Work instructions: All of the data is to be copied without a single change.

Available data:
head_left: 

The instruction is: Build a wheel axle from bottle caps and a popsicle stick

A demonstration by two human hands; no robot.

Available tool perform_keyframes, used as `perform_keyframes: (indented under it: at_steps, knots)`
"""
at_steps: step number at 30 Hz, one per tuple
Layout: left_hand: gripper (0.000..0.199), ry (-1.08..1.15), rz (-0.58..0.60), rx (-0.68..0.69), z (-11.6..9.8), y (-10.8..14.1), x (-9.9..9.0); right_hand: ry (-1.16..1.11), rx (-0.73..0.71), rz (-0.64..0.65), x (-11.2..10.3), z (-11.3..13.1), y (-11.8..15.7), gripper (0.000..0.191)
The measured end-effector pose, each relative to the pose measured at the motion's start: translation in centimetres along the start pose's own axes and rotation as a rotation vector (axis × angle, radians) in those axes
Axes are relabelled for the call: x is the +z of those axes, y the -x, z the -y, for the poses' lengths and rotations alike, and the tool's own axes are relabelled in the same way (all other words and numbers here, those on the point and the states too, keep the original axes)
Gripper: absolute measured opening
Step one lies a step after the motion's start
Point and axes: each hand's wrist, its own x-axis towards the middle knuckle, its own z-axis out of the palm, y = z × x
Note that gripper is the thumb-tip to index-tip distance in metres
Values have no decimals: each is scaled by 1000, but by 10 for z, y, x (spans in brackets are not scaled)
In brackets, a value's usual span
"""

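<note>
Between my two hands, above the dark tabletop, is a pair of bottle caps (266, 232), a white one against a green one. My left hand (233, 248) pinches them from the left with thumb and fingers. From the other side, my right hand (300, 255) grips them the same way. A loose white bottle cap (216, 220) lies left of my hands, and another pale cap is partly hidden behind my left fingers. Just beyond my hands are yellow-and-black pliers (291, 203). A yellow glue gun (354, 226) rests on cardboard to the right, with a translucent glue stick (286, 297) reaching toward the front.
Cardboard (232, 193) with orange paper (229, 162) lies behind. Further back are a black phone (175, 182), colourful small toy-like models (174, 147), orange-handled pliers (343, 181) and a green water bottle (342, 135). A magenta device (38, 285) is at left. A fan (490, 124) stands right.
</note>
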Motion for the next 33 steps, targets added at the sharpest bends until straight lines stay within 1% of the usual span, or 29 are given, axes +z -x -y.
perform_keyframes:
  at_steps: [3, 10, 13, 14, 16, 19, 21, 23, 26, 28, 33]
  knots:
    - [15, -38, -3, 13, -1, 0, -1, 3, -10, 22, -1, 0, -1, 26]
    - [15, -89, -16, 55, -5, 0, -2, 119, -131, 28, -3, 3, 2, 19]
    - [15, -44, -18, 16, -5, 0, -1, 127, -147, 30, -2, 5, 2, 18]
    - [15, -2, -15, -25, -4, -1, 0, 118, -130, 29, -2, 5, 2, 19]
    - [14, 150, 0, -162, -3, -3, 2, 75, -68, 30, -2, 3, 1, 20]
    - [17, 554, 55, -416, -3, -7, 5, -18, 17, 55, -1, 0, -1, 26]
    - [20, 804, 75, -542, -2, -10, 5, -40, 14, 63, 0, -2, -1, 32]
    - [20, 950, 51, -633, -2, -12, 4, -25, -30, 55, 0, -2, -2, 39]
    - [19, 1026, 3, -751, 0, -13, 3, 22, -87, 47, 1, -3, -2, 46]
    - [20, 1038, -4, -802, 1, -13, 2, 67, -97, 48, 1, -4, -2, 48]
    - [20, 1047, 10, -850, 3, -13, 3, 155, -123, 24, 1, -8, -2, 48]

Written response:
head_left: 

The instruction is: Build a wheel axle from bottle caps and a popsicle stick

A demonstration by two human hands; no robot.

Available tool perform_keyframes, used as `perform_keyframes: (indented under it: at_steps, knots)`
"""
at_steps: step number at 30 Hz, one per tuple
Layout: left_hand: gripper (0.000..0.199), ry (-1.08..1.15), rz (-0.58..0.60), rx (-0.68..0.69), z (-11.6..9.8), y (-10.8..14.1), x (-9.9..9.0); right_hand: ry (-1.16..1.11), rx (-0.73..0.71), rz (-0.64..0.65), x (-11.2..10.3), z (-11.3..13.1), y (-11.8..15.7), gripper (0.000..0.191)
The measured end-effector pose, each relative to the pose measured at the motion's start: translation in centimetres along the start pose's own axes and rotation as a rotation vector (axis × angle, radians) in those axes
Axes are relabelled for the call: x is the +z of those axes, y the -x, z the -y, for the poses' lengths and rotations alike, and the tool's own axes are relabelled in the same way (all other words and numbers here, those on the point and the states too, keep the original axes)
Gripper: absolute measured opening
Step one lies a step after the motion's start
Point and axes: each hand's wrist, its own x-axis towards the middle knuckle, its own z-axis out of the palm, y = z × x
Note that gripper is the thumb-tip to index-tip distance in metres
Values have no decimals: each is scaled by 1000, but by 10 for z, y, x (spans in brackets are not scaled)
In brackets, a value's usual span
"""

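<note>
Between my two hands, above the dark tabletop, is a pair of bottle caps (266, 232), a white one against a green one. My left hand (233, 248) pinches them from the left with thumb and fingers. From the other side, my right hand (300, 255) grips them the same way. A loose white bottle cap (216, 220) lies left of my hands, and another pale cap is partly hidden behind my left fingers. Just beyond my hands are yellow-and-black pliers (291, 203). A yellow glue gun (354, 226) rests on cardboard to the right, with a translucent glue stick (286, 297) reaching toward the front.
Cardboard (232, 193) with orange paper (229, 162) lies behind. Further back are a black phone (175, 182), colourful small toy-like models (174, 147), orange-handled pliers (343, 181) and a green water bottle (342, 135). A magenta device (38, 285) is at left. A fan (490, 124) stands right.
</note>
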Motion for the next 33 steps, targets added at the sharpest bends until straight lines stay within 1% of the usual span, or 29 are given, axes +z -x -y.
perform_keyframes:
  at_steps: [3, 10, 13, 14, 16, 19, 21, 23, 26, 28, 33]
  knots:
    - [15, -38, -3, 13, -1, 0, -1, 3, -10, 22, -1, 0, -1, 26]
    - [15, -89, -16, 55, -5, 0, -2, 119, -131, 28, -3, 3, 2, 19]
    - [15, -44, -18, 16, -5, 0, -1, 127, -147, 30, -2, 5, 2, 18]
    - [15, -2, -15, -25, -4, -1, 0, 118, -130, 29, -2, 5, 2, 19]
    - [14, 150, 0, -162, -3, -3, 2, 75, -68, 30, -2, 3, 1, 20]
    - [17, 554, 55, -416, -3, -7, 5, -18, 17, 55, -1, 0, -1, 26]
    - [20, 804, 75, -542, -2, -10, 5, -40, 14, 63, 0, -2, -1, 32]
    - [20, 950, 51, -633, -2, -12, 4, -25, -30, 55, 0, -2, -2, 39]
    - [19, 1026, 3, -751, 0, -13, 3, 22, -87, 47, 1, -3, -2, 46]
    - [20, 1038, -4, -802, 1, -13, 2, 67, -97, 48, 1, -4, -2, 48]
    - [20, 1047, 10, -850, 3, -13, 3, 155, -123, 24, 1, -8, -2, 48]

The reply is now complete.